**Exercise:** The word "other" appears in some lines of the entries. Say how many, and give nothing but the number.

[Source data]
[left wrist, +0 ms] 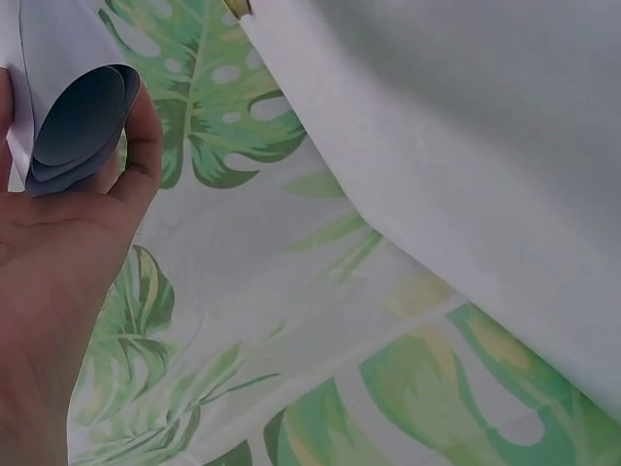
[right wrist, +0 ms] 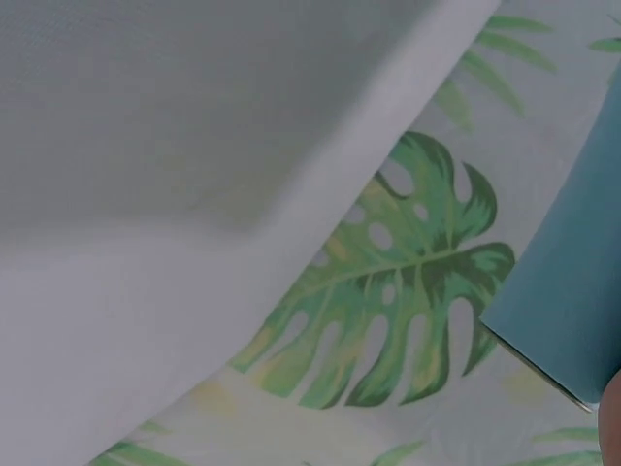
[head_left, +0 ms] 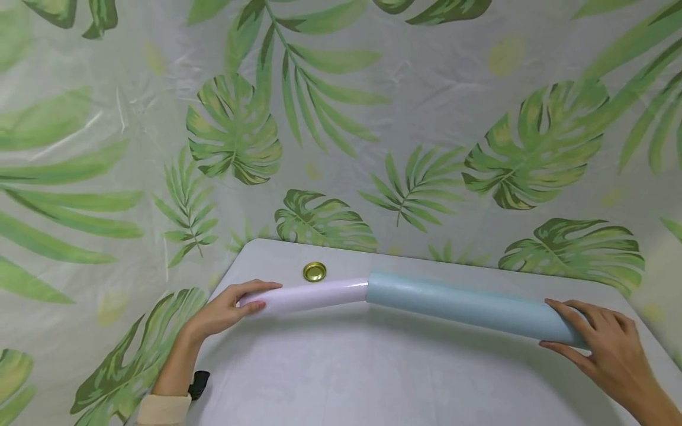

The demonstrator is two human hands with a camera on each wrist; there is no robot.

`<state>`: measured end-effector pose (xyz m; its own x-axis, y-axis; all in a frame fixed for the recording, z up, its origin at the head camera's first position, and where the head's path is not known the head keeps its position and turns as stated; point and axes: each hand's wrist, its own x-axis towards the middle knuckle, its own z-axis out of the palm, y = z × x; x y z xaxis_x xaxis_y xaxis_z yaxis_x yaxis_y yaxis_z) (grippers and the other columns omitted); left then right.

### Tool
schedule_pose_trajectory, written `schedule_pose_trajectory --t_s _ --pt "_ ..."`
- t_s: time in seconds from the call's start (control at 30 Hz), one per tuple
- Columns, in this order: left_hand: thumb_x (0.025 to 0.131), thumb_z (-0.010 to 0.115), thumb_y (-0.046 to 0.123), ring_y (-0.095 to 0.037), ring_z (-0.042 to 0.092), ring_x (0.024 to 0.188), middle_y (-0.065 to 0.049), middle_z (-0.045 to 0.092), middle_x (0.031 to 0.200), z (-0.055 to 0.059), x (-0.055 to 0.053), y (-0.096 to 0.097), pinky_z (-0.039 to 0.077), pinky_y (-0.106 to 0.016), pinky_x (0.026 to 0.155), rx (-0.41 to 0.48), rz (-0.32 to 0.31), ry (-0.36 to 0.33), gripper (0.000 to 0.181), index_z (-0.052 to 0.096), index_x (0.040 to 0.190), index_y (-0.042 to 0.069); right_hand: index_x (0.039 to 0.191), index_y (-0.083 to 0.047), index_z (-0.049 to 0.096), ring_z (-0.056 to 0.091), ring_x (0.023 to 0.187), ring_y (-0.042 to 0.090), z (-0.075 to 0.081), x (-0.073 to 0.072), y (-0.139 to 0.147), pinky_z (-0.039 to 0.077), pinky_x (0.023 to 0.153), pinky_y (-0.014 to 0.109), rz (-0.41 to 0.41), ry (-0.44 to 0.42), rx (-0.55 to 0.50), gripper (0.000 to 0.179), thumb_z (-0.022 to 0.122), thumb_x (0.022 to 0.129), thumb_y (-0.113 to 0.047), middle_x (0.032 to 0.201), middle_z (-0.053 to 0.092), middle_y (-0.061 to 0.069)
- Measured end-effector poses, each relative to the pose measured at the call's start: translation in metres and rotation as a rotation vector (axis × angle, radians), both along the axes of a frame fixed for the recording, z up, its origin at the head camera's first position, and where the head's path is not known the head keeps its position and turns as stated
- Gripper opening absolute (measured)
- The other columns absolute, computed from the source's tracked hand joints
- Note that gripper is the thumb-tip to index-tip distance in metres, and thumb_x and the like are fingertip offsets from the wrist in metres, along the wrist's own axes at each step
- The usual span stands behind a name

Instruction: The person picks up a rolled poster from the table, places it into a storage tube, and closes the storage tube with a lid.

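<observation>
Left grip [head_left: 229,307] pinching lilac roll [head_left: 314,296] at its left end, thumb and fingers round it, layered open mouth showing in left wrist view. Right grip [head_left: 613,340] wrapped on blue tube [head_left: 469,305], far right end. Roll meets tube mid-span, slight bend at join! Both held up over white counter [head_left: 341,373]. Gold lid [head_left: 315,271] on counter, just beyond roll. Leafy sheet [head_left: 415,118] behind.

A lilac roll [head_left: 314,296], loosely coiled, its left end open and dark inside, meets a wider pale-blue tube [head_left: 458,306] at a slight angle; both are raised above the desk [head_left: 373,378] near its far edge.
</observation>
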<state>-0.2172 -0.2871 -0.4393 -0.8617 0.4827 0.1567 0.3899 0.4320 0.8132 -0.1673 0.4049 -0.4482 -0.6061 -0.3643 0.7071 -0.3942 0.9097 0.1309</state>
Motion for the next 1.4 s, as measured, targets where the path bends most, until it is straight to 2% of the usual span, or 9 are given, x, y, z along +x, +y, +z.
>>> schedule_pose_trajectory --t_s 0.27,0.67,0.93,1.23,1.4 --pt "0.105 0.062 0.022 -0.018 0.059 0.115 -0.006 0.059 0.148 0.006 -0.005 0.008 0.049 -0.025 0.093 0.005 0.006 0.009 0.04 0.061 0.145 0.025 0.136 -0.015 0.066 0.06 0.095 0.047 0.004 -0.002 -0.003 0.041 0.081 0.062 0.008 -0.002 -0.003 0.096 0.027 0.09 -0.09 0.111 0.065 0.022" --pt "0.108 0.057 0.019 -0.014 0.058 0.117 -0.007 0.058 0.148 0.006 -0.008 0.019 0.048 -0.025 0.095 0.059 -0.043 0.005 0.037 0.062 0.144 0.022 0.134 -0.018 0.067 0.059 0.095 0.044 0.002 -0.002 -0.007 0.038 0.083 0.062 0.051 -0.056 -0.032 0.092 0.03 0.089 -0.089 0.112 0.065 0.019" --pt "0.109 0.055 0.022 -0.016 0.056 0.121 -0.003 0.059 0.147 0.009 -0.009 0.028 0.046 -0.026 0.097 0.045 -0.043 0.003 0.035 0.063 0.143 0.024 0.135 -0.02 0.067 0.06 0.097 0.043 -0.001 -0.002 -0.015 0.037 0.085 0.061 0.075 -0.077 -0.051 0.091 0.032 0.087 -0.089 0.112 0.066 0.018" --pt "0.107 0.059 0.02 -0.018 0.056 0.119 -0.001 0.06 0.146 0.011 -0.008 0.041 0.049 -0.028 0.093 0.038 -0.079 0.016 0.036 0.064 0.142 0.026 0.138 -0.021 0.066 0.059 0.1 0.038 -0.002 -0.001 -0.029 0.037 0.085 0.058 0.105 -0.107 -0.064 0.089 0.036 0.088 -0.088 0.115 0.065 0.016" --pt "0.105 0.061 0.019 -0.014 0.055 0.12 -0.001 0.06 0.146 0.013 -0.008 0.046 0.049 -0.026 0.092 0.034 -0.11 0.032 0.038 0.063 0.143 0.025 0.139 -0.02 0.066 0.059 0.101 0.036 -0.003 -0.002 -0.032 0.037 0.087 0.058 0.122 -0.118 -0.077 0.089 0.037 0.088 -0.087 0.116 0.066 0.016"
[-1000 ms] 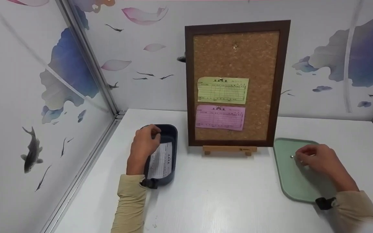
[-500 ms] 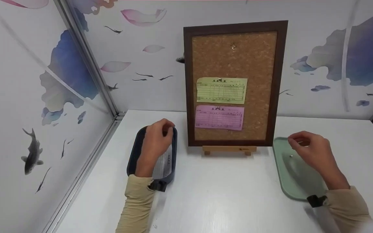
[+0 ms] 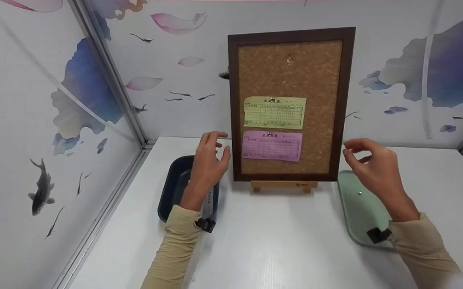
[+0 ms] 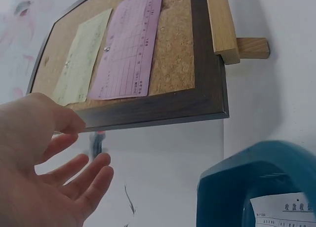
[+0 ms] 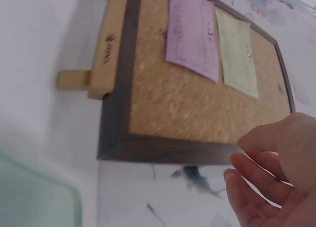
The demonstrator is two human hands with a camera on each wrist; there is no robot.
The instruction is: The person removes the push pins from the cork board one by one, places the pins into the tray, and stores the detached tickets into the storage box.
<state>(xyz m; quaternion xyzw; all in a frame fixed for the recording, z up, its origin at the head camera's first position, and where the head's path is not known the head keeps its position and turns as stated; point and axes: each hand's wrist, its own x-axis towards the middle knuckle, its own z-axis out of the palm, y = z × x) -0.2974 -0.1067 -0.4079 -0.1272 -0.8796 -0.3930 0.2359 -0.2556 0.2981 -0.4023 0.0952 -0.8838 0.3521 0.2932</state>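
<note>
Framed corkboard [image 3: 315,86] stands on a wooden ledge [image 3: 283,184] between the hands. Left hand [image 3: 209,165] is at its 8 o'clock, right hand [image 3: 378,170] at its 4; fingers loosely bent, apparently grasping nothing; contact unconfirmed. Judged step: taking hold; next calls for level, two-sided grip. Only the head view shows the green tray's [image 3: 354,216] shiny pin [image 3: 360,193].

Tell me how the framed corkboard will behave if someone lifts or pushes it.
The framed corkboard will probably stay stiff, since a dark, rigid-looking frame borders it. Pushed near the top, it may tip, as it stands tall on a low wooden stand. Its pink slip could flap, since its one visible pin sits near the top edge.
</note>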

**Response to this exercise:** 2